# Pitch Shifting

#### Import required libraries

In [None]:
import numpy as np
import scipy.io.wavfile as wav
import matplotlib.pyplot as plt
from scipy.signal import stft, istft

#### Pitch Shifting using TD-PSOLA (Time-Domain Pitch-Synchronous Overlap and Add)

##### **Step 1. Load and Preprocess Audio**
- `Loading Audio:` The audio file is loaded using `scipy.io.wavfile.read()`, and the audio is converted to mono if it's stereo.
- `Normalization:` The audio is normalized to ensure it lies within the range `[-1, 1]`.

##### **Step 2. Set Pitch Shifting Parameters and Frame Processing**
- `Pitch Factor:` The pitch factor is set to `x`, meaning the pitch will be raised by a factor of `x`. Set `pitch_factor` values to `2`, `4` and `8`.
- `Frame Size and Hop Size:` The audio is split into overlapping frames with a `frame_size` of `512` samples and `hop_size` of `128` to ensure overlap.
- `Frame Extraction:` We extract the frames from the audio using a list comprehension.

##### **Step 3. Pitch Shifting Using Frame Resampling**
- `Frame Resampling:` For each frame, the size is adjusted according to the pitch factor. A larger pitch factor results in a smaller frame size, raising the pitch.
- `Interpolation:` The frame is resampled using `np.interp()`, which performs linear interpolation to match the new frame size.

##### **Step 4. Post-Processing**
- `Clipping:` The resulting audio is clipped to ensure it stays within the valid range for audio playback `([-1, 1])`.
- `Saving:` The pitch-shifted audio is saved to a new .wav file after scaling it to the 16-bit integer range.

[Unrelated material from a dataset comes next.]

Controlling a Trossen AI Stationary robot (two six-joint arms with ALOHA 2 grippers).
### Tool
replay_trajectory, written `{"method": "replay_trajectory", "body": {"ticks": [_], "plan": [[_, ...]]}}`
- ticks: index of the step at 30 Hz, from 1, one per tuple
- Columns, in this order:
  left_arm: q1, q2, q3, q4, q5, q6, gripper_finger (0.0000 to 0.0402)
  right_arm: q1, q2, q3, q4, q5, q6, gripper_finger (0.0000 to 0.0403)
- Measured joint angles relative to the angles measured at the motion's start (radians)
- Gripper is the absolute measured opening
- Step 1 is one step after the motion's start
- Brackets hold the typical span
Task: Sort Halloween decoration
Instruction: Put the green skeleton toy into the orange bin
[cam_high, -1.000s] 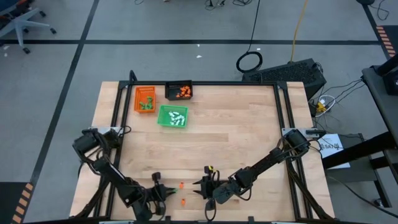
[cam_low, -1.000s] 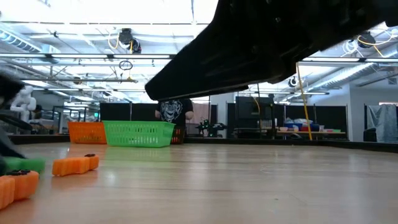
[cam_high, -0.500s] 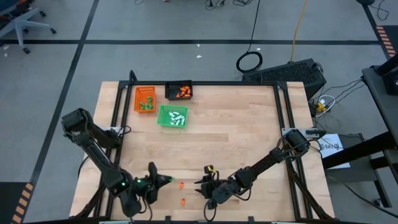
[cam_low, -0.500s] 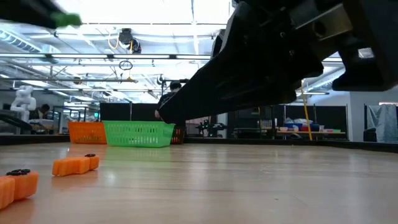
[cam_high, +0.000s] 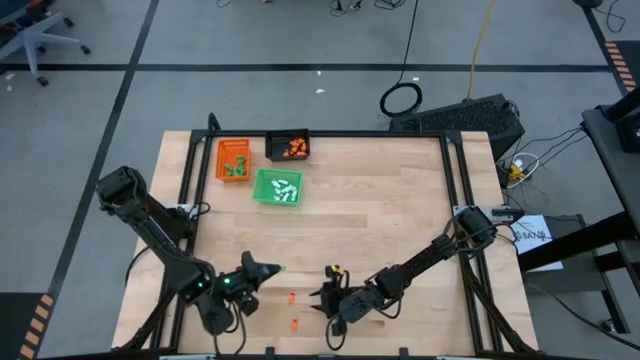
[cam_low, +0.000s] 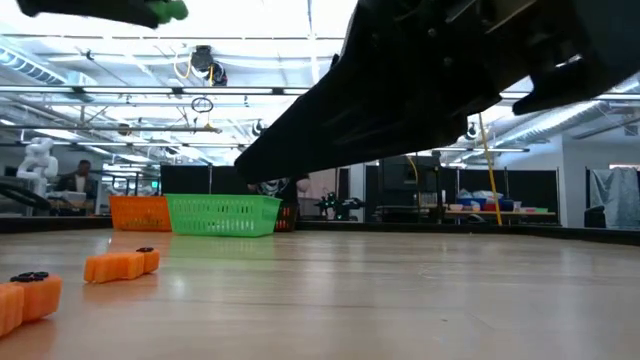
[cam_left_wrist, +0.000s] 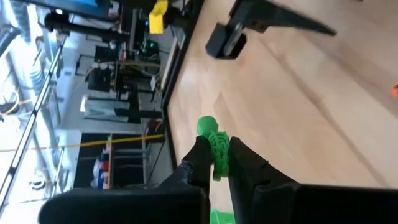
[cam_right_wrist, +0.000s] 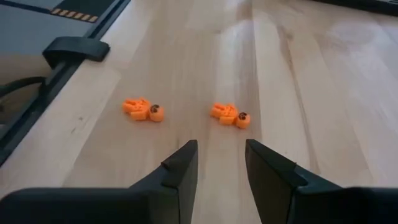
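Observation:
A tiny green figure-shaped piece (cam_left_wrist: 213, 146) of the Halloween decoration is up in the air, and my left gripper (cam_high: 266, 272) is shut on it near the table's front left. It also shows high in the low view as the green piece (cam_low: 165, 10). Two orange pieces (cam_right_wrist: 144, 109) (cam_right_wrist: 231, 114) lie flat on the wood just ahead of my right gripper (cam_right_wrist: 221, 155), which stands open and low over the table with nothing between its fingers. In the high view the orange pieces (cam_high: 291, 297) (cam_high: 295, 323) lie between the two grippers. My left gripper pinches the green piece by its body (cam_left_wrist: 217, 155) between the ends of its two fingers (cam_left_wrist: 200, 158). The round head end (cam_left_wrist: 207, 126) sticks out past the fingertips. The piece is lifted clear of the table.
Three small trays stand at the far left: an orange one (cam_high: 233, 158) with green pieces, a black one (cam_high: 289, 146) with orange pieces, a green one (cam_high: 278, 187) with white pieces. Bare wood lies between them and the grippers. A black frame rail (cam_right_wrist: 71, 50) runs along the table's edge.
My left gripper has risen from the table and moved toward the far edge while rolling its wrist. The green piece came up with it, from beside the orange pieces on the wood to well clear of the table.

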Motion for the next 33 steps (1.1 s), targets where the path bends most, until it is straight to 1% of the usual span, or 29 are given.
{"method": "replay_trajectory", "body": {"ticks": [6, 10, 12, 19, 23, 25, 27, 30, 33], "plan": [[0.036, 0.0, 0.0, -0.008, 0.003, -0.004, 0.0022, -0.011, 0.0, 0.0, 0.005, -0.008, 0.004, 0.0118], [0.046, 0.0, 0.0, -0.008, 0.006, -0.005, 0.0022, -0.034, 0.0, 0.0, 0.016, -0.113, -0.008, 0.0118], [0.047, 0.0, 0.0, -0.008, 0.007, -0.023, 0.0022, -0.048, 0.0, 0.0, 0.042, -0.146, -0.031, 0.0118], [0.046, 0.0, 0.0, -0.015, -0.006, -0.164, 0.0022, -0.101, 0.002, 0.0, 0.114, -0.289, -0.154, 0.0118], [0.046, 0.0, 0.0, -0.016, -0.021, -0.282, 0.0022, -0.141, 0.044, 0.001, 0.213, -0.395, -0.181, 0.012], [0.046, 0.0, 0.0, -0.014, -0.051, -0.344, 0.0022, -0.16, 0.074, 0.001, 0.243, -0.444, -0.184, 0.0126], [0.046, 0.0, 0.0, 0.002, -0.08, -0.393, 0.0022, -0.174, 0.097, 0.001, 0.264, -0.452, -0.19, 0.0138], [0.047, -0.012, 0.0, 0.04, -0.082, -0.443, 0.0022, -0.189, 0.122, 0.0, 0.315, -0.46, -0.222, 0.0162], [0.058, -0.046, 0.0, 0.074, -0.084, -0.532, 0.0022, -0.209, 0.147, 0.002, 0.357, -0.513, -0.239, 0.0185]]}}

##### **Step 5. Visualizing Audio**
- `Spectrograms:` The original and pitch-shifted audio are visualized as spectrograms. This helps to confirm the pitch shift by showing the change in frequency content over time.

#### **Tips**:
- Set the proper file name!
- Set `pitch_factor`, `frame_size` and `hop_size` as defined in Step 2.

In [None]:
# Load the audio file
filename = 'audio_samples_07/FILE_NAME.wav'  # Replace with your .wav file
sampling_rate, audio = wav.read(filename)

# Ensure audio is mono
if audio.ndim > 1:
    audio = audio.mean(axis=1)

# Normalize audio
audio = audio / np.max(np.abs(audio))  # Normalize audio

# TD-PSOLA pitch shifting
pitch_factor = ?
frame_size = ?
hop_size = ?

# Divide audio into frames
frames = []
for i in range(0, len(audio) - frame_size, hop_size):
    frames.append(audio[i:i + frame_size])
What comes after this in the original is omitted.